Last Thanksgiving, I carried Grandma in my thoughts all day. I guess my mother did too. When we met to drive together to dinner, she handed me several things that she found at Grandma's house that she thought I should have. The 20-year-old Hamilton Beach Mixer that Grandma used for all her cakes. The Nativity scene that I gave her a few years ago. And, a bundle of letters.
When I got home that night, I opened the bundle to find that Grandma saved every letter, greeting card, and postcard that I sent to her over the last 25 years. Reading those letters, I learned that my Grandma knew just how much I loved her. What a gift of peace.
My daughters came downstairs, curious about all the greeting cards. They asked to take them upstairs to read together. Later, the girls came back to me to show me their favorites and to comment on all the cool places that their dad and I had visited. These cards gave them a lesson on family-life and love.
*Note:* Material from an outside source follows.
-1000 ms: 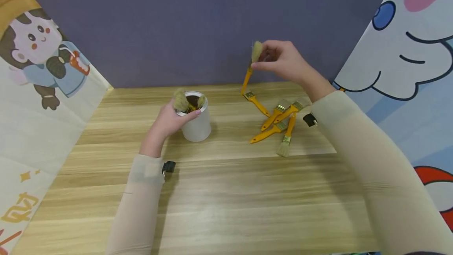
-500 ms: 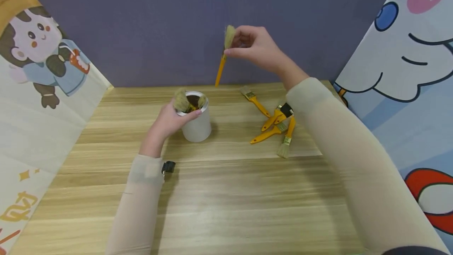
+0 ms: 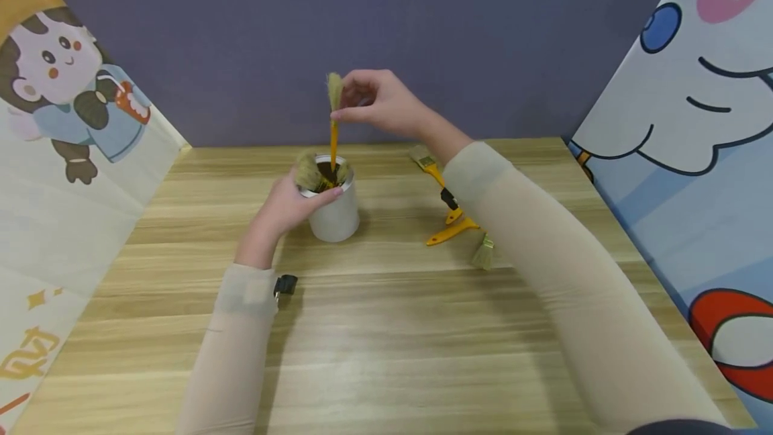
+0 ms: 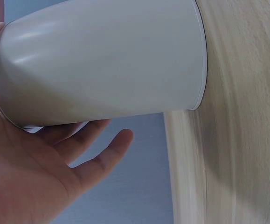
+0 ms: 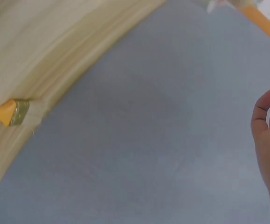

As the owner of PictureThatSound, I knew one of the things I had to record was Grandma singing her Tom Turkey song. This Thanksgiving, I will have her voice with me.
I knew that my Grandma and I are a lot alike. But, until I received those letters, I had no idea that she and I shared the love of memory keeping. In those letters, what a treasure she delivered to her great grandchildren after her passing. What a treasure we have hearing her voice at Thanksgiving.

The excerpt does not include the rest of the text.